Collected data ->
_ _ _
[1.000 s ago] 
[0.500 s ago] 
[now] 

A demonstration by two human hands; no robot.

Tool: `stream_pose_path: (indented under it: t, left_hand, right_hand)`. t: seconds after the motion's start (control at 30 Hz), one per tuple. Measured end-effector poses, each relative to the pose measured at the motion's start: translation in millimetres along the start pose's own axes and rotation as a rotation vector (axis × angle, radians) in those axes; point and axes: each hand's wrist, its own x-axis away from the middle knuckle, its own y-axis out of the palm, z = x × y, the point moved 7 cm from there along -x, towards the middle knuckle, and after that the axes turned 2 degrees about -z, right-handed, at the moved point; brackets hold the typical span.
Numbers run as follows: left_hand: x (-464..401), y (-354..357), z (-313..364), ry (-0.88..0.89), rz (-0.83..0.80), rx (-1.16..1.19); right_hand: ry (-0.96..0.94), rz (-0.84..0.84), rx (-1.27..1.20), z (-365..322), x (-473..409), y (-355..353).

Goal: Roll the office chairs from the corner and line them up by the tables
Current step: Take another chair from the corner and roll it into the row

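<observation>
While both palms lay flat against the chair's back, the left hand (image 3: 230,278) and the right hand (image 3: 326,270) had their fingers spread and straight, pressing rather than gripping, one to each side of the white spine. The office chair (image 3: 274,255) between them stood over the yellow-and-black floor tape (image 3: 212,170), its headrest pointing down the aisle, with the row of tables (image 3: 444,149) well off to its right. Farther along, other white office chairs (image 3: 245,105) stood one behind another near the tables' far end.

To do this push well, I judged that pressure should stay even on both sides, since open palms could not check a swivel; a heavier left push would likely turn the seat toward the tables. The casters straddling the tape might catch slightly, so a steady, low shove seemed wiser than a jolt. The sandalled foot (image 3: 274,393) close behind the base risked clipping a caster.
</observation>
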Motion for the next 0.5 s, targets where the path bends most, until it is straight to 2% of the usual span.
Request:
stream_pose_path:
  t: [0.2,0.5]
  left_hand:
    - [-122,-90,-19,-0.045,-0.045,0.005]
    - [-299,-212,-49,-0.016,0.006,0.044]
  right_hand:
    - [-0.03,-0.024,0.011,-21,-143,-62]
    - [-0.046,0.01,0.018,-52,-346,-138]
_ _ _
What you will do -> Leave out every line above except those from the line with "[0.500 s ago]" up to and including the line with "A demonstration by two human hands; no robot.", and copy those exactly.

Output for this exercise ->
[0.500 s ago] 
[now] 

A demonstration by two human hands; no robot.

Besides this answer, the exercise requires nothing else.